Re: [RT] Workflow and publishing using JCR

solprovider Wed, 07 Dec 2005 18:09:09 -0800

On 12/7/05, Felix Röthenbacher <[EMAIL PROTECTED]> wrote:
> Andreas Hartmann wrote:
> > I'm currently working on a draft of a "proper" JCR-based Lenya
> > repository API. When it came to the notorious "area" concept, the
> > following options appeared to be reasonable:
> > 1) Use different subtrees in the same workspace for different areas.
> > 2) Use different workspaces for different areas.
> > 3) Use version history labels.
> > ---
> > Option (1) has the disadvantage that corresponding nodes in different
> > areas have no implicit connection to each other. All areas have to be
> > maintained "manually", without support from the JCR API.
> I wonder if there is any good reason to maintain the correspondency
> between nodes in different areas by hand than rather use the mechanisms
> supported by JCR?
> > ---
> > Option (2) has the disadvantage that copying (cloning) nodes from one
> > workspace to the other can't be done inside a session. Nevertheless,
> > they can be bracketed in transactions. A major advantage of option (2)
> > over option (1) is that correpsonding nodes in different workspaces
> > share the same UUID and the same version history, which means there is
> > an implicit connection. A node can be updated (merged) from its
> > corresponding node in another workspace. You can think of workspaces
> > as SVN branches.
> As mentioned, a transaction can be used. One reason for updating
> to Jetty Plus and to include JOTM was exactly with this usecase
> in mind. One issue we should consider though is that transaction
> support wasn't fully implemented in Jackrabbit six months ago
> when I played around with it: the problem was that a transaction
> could be set to ready-to-commit but it was commited in this phase
> already, meaning a rollback was not possible anymore. This was
> the status-quo six months ago and I don't know how far transaction
> support goes these days in Jackrabbit.
> > ---
> > Option (3) is a totally different approach. Some introductionary points:
> > - each versionable node has a history (version graph)
> > - versions can have labels
> > - labels can be moved from one version to another
> > This means, publishing a node could mean to add the label "live" to
> > the last checked-in version (and remove it from a potential previous
> > version). Deactivating the node would mean to entirely remove the
> > label "live" from the version history.
> How is versioning of different areas handled? I think of a live
> area which I can easily revert if something bad happend during
> publishing. Same applies to the authoring area. I can't see
> how it's accomplished to get a snapshot of both
> live and authoring area with a certain time stamp.
> > For option (3), Session.save() has no effect as well, but it can be
> > executed in a transaction. This would allow to publish a large number
> > of nodes with the possibility of rolling back the whole operation.
> > The particularity of option (3) is that no copies are created, which
> > means it's rather a snapshot of the version history of the site.
> > You can think of it as an SVN tag. Live nodes can't be altered,
> > only replaced with new versions.
> > I'm not yet sure how the site structure would be handled in option (3).

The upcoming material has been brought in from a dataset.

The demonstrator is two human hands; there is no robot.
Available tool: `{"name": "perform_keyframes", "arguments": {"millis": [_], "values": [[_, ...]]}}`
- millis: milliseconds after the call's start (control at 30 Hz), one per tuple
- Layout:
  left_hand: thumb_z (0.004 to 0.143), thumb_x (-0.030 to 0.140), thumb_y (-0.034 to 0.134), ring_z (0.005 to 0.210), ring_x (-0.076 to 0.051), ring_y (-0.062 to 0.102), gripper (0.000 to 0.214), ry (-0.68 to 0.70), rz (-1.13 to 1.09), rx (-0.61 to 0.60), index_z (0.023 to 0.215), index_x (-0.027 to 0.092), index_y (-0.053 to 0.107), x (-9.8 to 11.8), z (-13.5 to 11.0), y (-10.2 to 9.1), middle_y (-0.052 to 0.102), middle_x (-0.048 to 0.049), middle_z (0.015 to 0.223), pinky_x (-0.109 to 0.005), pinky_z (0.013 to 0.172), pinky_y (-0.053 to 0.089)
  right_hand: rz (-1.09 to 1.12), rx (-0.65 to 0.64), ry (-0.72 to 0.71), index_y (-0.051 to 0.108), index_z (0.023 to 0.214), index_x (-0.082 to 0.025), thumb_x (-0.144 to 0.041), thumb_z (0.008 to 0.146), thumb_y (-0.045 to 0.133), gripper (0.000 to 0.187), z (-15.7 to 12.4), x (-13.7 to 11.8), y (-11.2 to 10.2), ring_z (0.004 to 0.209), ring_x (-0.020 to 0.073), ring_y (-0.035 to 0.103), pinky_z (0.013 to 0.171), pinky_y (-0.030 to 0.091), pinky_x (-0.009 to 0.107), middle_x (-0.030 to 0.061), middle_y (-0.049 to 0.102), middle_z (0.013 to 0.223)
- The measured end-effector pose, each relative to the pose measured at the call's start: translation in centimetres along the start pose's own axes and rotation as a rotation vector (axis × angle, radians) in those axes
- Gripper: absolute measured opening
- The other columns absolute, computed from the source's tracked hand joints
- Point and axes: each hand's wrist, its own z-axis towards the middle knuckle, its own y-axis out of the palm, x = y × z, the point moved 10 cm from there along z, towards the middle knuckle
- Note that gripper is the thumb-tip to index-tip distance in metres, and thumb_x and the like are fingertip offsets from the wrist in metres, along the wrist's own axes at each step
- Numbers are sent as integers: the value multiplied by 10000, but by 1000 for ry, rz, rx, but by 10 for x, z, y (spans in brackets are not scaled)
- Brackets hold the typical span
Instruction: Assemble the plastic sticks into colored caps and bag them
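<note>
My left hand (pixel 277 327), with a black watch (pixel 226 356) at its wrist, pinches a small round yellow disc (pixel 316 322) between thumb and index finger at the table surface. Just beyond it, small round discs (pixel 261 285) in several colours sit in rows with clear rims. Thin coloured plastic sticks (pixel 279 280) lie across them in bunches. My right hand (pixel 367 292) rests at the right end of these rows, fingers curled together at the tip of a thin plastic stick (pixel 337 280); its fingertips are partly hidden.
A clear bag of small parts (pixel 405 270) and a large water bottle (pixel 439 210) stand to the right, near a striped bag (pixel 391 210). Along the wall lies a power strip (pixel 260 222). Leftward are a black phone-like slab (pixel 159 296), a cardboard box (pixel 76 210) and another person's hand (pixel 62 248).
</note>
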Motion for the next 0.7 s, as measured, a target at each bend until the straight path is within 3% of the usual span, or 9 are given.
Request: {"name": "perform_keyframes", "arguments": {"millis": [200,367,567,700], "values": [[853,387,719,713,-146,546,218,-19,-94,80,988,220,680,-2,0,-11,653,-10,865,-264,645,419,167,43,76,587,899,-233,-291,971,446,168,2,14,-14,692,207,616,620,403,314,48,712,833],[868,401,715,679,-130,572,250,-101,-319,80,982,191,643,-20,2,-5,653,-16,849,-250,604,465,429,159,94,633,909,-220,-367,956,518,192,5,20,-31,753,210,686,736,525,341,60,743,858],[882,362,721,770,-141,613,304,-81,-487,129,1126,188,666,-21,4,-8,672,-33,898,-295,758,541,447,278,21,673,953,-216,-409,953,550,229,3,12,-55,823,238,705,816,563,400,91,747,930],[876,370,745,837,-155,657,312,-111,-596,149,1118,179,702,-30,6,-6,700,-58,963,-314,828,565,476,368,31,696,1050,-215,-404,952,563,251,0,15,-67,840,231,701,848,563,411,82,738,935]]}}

I have always been critical of the "area" concept, and I dislike #1
and #2 for the reasons stated.  This sounds like the time to improve
the architecture by using something like #3.

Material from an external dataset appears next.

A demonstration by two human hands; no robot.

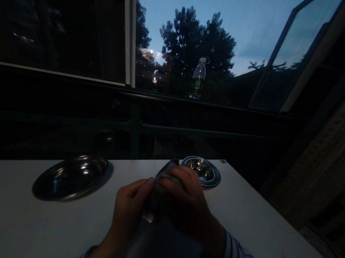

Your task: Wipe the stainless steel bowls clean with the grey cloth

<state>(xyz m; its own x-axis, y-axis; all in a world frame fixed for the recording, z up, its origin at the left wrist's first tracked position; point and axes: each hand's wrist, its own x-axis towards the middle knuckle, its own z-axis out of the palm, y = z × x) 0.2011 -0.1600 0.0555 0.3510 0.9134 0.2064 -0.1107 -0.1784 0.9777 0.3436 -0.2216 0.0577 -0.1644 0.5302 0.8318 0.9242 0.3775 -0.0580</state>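
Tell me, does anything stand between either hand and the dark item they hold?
Nothing visible does: the left hand and right hand both touch the dark item. A metal dish lies beyond the right hand.

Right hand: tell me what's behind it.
Behind the right hand, a shiny round dish sits on the white table; its lower left part is covered, so unseen.

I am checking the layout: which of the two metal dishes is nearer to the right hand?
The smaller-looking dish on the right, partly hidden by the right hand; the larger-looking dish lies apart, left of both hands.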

In Lenya 1.2 terms, I would prefer:
content/docpath/doc-id/language/versions

There have been suggestions to move "language" even earlier in the
path.  As JCR, language could be either a node or a property.  I
cannot think of any reasons to have it as a node.

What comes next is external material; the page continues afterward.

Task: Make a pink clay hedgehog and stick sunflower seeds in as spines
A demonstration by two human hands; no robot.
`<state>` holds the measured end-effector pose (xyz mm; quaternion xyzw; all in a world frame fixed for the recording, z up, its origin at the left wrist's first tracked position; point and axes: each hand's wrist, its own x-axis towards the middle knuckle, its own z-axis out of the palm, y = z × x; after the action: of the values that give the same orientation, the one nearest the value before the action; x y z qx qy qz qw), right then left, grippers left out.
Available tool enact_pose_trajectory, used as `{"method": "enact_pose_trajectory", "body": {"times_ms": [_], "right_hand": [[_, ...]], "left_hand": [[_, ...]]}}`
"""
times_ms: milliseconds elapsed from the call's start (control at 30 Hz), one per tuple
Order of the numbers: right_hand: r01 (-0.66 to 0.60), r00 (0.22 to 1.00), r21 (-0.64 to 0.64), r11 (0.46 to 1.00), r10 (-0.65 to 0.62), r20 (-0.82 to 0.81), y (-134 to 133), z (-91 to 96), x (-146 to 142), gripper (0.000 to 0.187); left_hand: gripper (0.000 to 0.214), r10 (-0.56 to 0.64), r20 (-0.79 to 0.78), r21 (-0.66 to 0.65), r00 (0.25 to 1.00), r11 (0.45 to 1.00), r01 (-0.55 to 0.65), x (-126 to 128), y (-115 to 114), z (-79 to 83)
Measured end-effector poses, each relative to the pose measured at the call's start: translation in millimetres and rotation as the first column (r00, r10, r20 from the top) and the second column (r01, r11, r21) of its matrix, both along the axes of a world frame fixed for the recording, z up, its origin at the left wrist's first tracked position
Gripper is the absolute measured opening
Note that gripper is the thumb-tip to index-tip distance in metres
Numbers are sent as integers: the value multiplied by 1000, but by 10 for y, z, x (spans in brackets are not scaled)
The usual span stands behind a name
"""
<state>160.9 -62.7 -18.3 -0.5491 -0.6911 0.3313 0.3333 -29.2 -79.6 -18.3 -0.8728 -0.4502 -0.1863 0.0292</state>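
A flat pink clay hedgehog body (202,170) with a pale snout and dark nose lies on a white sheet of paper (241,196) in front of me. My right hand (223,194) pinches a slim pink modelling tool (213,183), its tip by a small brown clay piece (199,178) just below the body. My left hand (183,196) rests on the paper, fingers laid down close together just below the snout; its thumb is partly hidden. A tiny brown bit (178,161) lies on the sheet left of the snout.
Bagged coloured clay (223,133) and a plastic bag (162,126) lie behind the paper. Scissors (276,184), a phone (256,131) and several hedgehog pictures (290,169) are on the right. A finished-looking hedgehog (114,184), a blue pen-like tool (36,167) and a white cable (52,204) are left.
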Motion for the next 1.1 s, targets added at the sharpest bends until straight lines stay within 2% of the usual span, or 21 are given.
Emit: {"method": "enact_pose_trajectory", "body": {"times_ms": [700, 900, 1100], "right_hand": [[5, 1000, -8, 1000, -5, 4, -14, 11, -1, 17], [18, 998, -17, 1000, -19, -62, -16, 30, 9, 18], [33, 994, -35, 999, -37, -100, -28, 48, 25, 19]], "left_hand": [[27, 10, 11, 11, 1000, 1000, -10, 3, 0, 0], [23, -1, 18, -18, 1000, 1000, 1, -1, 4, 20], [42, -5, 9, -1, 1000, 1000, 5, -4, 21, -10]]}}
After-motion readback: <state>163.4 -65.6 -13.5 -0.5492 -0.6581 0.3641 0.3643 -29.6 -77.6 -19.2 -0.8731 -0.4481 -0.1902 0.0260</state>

"versions" could be creation-time-based names for each revision
"200512071751.xml", plus "index.xml" or "live.xml" for the currently
published version.  "archive" could prefix an "a".  Trash could prefix
a "d" (for about to be "deleted").  Publishing is simply overwriting
"live.xml" with the desired revision.

The advantages are every revision of a document is in one place.  The
disadvantage was the live version would not be distinct in the file
system, which was useful.  That disadvantage does not apply when using
Jackrabbit because file operations are very difficult.

===
In JCR terms, use properties for the revision nodes:
- status = "archived", "deleted", "active", "draft" (useful so someone
else does not publish it before it is ready)
- created = {time}
- edited = {time of last edit}
- language (??)

There should also be a history (for each language) at the document
node for which revisions were published and when.  The document node
should also specify which revision is the live one (unless that node
is duplicated with a special identifier.)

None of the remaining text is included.